** What needs to be done **
Please copy out all the data. Every detail stays the same.

** Supplied material **

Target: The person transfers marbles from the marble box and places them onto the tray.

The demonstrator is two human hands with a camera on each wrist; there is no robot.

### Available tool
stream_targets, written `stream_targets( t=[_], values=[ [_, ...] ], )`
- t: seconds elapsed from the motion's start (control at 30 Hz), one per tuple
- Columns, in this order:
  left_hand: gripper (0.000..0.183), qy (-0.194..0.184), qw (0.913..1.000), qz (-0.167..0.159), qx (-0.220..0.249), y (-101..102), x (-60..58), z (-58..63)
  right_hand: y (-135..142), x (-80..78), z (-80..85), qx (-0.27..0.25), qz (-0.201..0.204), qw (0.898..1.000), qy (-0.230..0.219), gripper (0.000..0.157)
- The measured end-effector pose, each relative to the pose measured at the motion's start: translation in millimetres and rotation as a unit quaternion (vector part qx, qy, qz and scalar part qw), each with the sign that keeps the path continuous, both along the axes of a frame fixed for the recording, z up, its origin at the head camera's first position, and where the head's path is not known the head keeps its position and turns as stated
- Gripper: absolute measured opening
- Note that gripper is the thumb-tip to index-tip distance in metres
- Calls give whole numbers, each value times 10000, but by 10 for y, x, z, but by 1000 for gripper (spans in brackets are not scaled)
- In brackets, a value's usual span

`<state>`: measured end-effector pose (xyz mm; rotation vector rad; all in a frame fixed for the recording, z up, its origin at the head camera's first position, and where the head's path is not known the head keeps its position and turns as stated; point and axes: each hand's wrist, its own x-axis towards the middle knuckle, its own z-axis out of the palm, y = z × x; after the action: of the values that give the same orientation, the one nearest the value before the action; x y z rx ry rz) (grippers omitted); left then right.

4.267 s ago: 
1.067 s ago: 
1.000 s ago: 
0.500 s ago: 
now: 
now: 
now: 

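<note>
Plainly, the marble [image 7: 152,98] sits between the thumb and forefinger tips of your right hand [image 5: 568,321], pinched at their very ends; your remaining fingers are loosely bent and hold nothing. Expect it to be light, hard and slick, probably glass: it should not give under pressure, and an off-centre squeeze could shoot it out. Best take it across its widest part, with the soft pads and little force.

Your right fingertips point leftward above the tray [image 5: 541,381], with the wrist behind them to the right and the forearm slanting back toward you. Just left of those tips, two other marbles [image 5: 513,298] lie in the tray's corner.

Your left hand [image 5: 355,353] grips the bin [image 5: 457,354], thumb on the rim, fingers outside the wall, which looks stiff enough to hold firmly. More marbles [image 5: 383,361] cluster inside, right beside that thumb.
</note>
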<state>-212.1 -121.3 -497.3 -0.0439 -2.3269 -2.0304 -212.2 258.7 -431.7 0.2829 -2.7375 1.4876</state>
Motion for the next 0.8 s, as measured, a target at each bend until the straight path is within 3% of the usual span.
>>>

** Task response **
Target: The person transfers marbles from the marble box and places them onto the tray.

The demonstrator is two human hands with a camera on each wrist; there is no robot.

### Available tool
stream_targets, written `stream_targets( t=[_], values=[ [_, ...] ], )`
- t: seconds elapsed from the motion's start (control at 30 Hz), one per tuple
- Columns, in this order:
  left_hand: gripper (0.000..0.183), qy (-0.194..0.184), qw (0.913..1.000), qz (-0.167..0.159), qx (-0.220..0.249), y (-101..102), x (-60..58), z (-58..63)
  right_hand: y (-135..142), x (-80..78), z (-80..85), qx (-0.27..0.25), qz (-0.201..0.204), qw (0.898..1.000), qy (-0.230..0.219), gripper (0.000..0.157)
- The measured end-effector pose, each relative to the pose measured at the motion's start: translation in millimetres and rotation as a unit quaternion (vector part qx, qy, qz and scalar part qw), each with the sign that keeps the path continuous, both along the axes of a frame fixed for the recording, z up, its origin at the head camera's first position, and where the head's path is not known the head keeps its position and turns as stated
- Gripper: absolute measured opening
- Note that gripper is the thumb-tip to index-tip distance in metres
- Calls give whole numbers, each value times 10000, but by 10 for y, x, z, but by 1000 for gripper (spans in brackets are not scaled)
- In brackets, a value's usual span

`<state>`: measured end-effector pose (xyz mm; rotation vector rad; all in a frame fixed for the recording, z up, its origin at the head camera's first position, and where the head's path is not known the head keeps its position and turns as stated; point and axes: each hand's wrist, its own x-axis towards the middle knuckle, its own z-axis out of the palm, y = z × x; after the action: of the values that give the same orientation, the one nearest the value before the action; x y z rx ry rz) (grippers omitted); left then right.

4.267 s ago: 
1.067 s ago: 
1.000 s ago: 
0.500 s ago: 
now: 
now: 
now: 

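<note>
Plainly, the marble [image 7: 152,98] sits between the thumb and forefinger tips of your right hand [image 5: 568,321], pinched at their very ends; your remaining fingers are loosely bent and hold nothing. Expect it to be light, hard and slick, probably glass: it should not give under pressure, and an off-centre squeeze could shoot it out. Best take it across its widest part, with the soft pads and little force.

Your right fingertips point leftward above the tray [image 5: 541,381], with the wrist behind them to the right and the forearm slanting back toward you. Just left of those tips, two other marbles [image 5: 513,298] lie in the tray's corner.

Your left hand [image 5: 355,353] grips the bin [image 5: 457,354], thumb on the rim, fingers outside the wall, which looks stiff enough to hold firmly. More marbles [image 5: 383,361] cluster inside, right beside that thumb.
</note>
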<state>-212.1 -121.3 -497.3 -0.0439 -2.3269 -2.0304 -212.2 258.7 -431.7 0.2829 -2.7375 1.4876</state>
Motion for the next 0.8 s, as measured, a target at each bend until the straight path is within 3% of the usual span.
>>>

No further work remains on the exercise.